India, being a welfare state, is home to 1.2 billion population and in this context public welfare becomes an important part of governance. Government’s role in providing education, health, decent standard of living etc. cannot be overlooked.
Swachh Bharat Abhiyaan is one of such programmes of the Union Government covering 4041 statutory cities and towns, to clean the streets, roads and infrastructure of the country. This campaign aims to accomplish the vision of a 'Clean India' by 2 October 2019. The Mission envisages an investment of 62009 crore rupees.
Swachh Bharat Cess
For funding the mission, Government notified levy of Swachh Bharat Cess at the rate of 0.5% on all taxable services on 6 November 2015 to be effective from 15 November 2015.
It is a Cess which shall be levied and collected in accordance with the provisions of Chapter VI of the Finance Act, 2015. Effectively, the new rate of service tax plus Swachh Bharat cess would be 14.5%.
This cess would be levied, charged, collected and paid to government independent of service tax. This needs to be charged separately on the invoice, accounted for separately in the books of account and paid separately under separate accounting code which would be notified shortly. It is expected to yield 3800 crore rupees for the remaining part of the year 2015 and around 10000 crore rupees for the full financial year 2015-16.
What is a cess?
Cess refers to a tax earmarked for a particular purpose, such as education. As per the Supreme Court of India judgment given in 2011, it is in the nature of fee and not a tax. Legally Article 270 of the Constitution provides for its imposition.
Cess is levied for specific purposes under a law made by the Parliament. It is levied and collected by the Union Government and is not a part of the Consolidated Fund of India. Further proceeds from cess do not form a part of divisible pool of resources between centre and states.

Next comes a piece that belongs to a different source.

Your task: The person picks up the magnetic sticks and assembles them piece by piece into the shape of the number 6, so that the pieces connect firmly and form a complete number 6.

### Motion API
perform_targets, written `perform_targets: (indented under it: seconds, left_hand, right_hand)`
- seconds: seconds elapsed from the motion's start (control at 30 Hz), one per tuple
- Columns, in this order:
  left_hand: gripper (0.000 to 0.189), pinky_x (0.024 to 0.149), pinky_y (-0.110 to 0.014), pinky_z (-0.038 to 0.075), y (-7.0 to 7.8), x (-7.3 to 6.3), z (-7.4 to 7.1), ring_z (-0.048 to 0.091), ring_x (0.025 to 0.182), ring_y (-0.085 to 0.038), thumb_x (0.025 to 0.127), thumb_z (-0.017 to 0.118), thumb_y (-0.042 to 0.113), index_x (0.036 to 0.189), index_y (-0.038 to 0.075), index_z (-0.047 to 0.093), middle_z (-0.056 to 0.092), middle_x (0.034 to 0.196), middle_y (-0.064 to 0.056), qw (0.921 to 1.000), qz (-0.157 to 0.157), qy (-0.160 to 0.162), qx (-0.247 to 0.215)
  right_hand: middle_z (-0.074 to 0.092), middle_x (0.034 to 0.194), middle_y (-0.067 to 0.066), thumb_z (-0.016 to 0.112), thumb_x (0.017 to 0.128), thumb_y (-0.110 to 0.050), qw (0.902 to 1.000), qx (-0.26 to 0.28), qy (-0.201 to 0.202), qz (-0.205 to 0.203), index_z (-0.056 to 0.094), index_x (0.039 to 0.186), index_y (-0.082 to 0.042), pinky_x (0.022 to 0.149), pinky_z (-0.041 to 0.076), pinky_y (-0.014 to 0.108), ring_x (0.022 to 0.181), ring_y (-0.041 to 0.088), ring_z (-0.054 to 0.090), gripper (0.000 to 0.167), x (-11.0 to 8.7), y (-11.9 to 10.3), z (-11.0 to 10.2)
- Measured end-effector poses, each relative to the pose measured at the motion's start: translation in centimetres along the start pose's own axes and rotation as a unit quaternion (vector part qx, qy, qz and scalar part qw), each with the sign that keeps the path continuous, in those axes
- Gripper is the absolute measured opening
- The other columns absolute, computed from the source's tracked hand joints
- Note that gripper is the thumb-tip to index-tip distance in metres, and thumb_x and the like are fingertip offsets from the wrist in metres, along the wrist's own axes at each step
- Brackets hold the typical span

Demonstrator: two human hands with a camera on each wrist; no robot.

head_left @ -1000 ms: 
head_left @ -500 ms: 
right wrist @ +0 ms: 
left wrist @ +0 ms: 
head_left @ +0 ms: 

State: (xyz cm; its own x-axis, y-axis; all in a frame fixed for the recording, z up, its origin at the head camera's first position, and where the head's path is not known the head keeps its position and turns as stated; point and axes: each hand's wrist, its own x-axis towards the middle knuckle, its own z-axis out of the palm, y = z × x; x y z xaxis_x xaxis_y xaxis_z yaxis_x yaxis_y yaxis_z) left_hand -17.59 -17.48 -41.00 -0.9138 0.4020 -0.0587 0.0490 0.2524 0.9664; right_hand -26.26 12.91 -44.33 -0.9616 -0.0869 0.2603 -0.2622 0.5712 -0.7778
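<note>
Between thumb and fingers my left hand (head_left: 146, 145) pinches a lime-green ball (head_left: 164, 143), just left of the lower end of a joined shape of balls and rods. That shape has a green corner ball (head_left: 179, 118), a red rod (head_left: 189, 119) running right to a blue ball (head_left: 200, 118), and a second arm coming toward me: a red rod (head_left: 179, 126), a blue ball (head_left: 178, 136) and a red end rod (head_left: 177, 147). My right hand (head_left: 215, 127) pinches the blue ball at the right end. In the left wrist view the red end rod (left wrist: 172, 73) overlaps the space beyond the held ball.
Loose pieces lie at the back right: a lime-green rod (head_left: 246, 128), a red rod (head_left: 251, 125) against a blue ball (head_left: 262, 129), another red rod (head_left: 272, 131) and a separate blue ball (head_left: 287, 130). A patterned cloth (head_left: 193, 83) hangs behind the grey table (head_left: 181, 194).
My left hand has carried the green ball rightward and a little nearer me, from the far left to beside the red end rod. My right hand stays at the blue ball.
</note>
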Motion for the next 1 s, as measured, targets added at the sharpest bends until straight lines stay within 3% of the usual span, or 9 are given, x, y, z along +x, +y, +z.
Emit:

Cesses have been levied on many commodities like salt, sugar, tea, coffee rubber etc for the development of the respective markets, industry and infrastructure. Their collections exceeded 1 trillion rupees in 2013-14, or 13.14% of gross tax revenue.
Arguments for Swachh Bharat Cess
Increased Incidences of Diseases: A country with the 120 crore people mostly facing dirty surroundings cause many diseases, like, malaria, dengue, diarrhoea, jaundice, cholera etc., with associated high public health expenditure. According to the Government of India estimates, expenditure on health adds up to 6700 crore rupees annually. Increased allocation for Swachh Bharat Abhiyan can prevent many of these diseases with consequential benefit to one and all.
Increased Fiscal Burden: Increased social sector expenditure and commitment of public welfare has led to increased fiscal burden on the Government. Therefore, revenue raised through cess becomes important when viewed in the light of public welfare.
Arguments against Swachh Bharat Cess
Counter to Spirit of Cooperative Federalism: Among the problems with the Swachh Bharat cess is that it runs counter to the spirit of cooperative federalism as revenue raised through a cess or surcharge is excluded from the pool that is split between Centre and states. Comptroller and Auditor General (CAG) has pointed out that there is inadequate transparency and incomplete reporting in government accounts of the manner in which the money is spent.
Lack of Clarity on Institutional Structure: As with all cesses, the revenue from the Swachh Bharat cess is earmarked for the government initiative to improve cleanliness. However, unlike say the road cess, there is a lack of clarity on the institutional structure under which these resources will be spent.
Steps towards GST regime without Benefit: The increase in service tax with the imposition of Swachh Bharat Cess effectively to 14.5 % is being seen by many as a step towards the GST regime where the percentage is likely to fall between 16 to 18%. It is like paying GST rates without GST benefits. Also the need for such a cess is being questioned when GST has been proposed to be implemented from 1 April 2016.
Cess correlation with Outcomes Questionable: Though collection through various cesses has increased from 7.53% in 2000-01 to 13.14% in 2013-14 but its correlation with the outcome of various programmes needs understanding. For example, The Education cess and Secondary & Higher education cess also was introduced with an aim of promoting better educational facilities in the country. But the situation we are witnessing, like dropout rates are 52% at primary and elementary level in 2014, points that outcomes have not concomitant with the intent.
The initiative is an initiative till the country’s population contributes to it voluntarily and selflessly but a compulsion or imposition turns even a great initiative into a useless project.
India has an annual budget intended to raise revenues for carrying out basic public welfare functions such as education, health and sanitation. If these have to be funded through additional cesses and surcharges that raises the question whether normal budgetary revenues are being diverted to vested interests – exemplifying maximum government, minimum governance.
We need to cease taxation by stealth. Instead the focus should be on improving tax administration and cutting down wasteful expenditure for efficient fiscal management.